◆ **Assignment**:
Count the lines below that contain the word "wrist", and reply with only that number.
###
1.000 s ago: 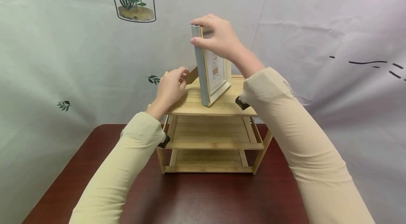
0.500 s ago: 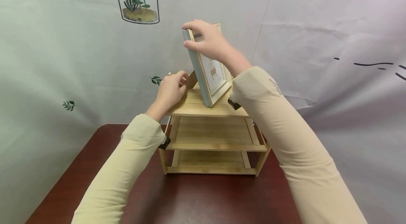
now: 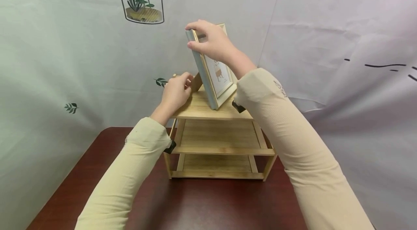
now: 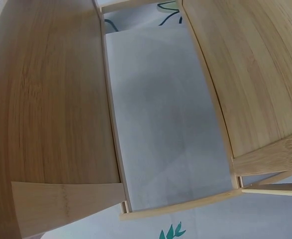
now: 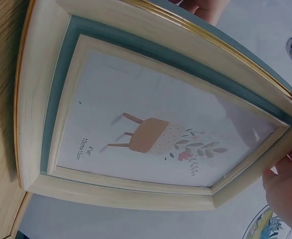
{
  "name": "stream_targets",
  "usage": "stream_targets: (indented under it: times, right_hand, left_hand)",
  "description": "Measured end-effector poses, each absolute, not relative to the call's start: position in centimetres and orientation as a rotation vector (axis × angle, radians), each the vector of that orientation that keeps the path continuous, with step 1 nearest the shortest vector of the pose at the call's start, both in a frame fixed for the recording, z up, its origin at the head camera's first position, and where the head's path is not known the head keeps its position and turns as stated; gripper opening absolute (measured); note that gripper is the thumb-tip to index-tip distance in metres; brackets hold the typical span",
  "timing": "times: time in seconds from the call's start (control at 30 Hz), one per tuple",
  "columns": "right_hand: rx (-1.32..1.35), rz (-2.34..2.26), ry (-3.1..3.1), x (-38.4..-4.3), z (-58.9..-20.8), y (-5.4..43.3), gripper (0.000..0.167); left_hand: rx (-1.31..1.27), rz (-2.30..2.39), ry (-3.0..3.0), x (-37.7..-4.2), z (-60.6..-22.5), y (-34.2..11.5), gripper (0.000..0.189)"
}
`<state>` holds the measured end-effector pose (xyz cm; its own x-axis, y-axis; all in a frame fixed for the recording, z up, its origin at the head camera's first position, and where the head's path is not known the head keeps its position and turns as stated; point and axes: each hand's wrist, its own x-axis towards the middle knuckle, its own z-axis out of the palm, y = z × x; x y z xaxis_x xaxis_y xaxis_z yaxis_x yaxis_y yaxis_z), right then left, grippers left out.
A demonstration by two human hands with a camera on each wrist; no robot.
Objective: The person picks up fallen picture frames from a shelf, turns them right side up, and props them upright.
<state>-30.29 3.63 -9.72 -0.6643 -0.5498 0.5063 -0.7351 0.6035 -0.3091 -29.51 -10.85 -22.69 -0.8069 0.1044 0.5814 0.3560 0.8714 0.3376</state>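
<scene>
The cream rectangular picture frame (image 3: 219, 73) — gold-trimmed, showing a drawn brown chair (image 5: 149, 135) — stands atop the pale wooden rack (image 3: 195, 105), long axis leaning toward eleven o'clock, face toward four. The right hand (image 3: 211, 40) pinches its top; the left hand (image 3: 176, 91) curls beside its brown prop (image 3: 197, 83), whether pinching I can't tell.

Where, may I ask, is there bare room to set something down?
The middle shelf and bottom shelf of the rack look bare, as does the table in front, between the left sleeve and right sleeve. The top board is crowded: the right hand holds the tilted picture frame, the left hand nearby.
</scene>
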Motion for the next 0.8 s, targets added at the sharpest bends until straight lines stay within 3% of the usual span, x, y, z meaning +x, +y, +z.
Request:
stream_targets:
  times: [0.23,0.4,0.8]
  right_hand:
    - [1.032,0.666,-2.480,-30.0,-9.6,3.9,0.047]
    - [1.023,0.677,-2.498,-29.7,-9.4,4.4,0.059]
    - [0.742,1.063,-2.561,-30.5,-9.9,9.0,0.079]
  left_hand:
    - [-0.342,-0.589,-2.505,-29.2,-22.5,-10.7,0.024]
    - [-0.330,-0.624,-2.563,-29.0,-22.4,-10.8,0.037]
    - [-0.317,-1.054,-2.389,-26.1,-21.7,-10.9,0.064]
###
◆ **Exercise response**:
2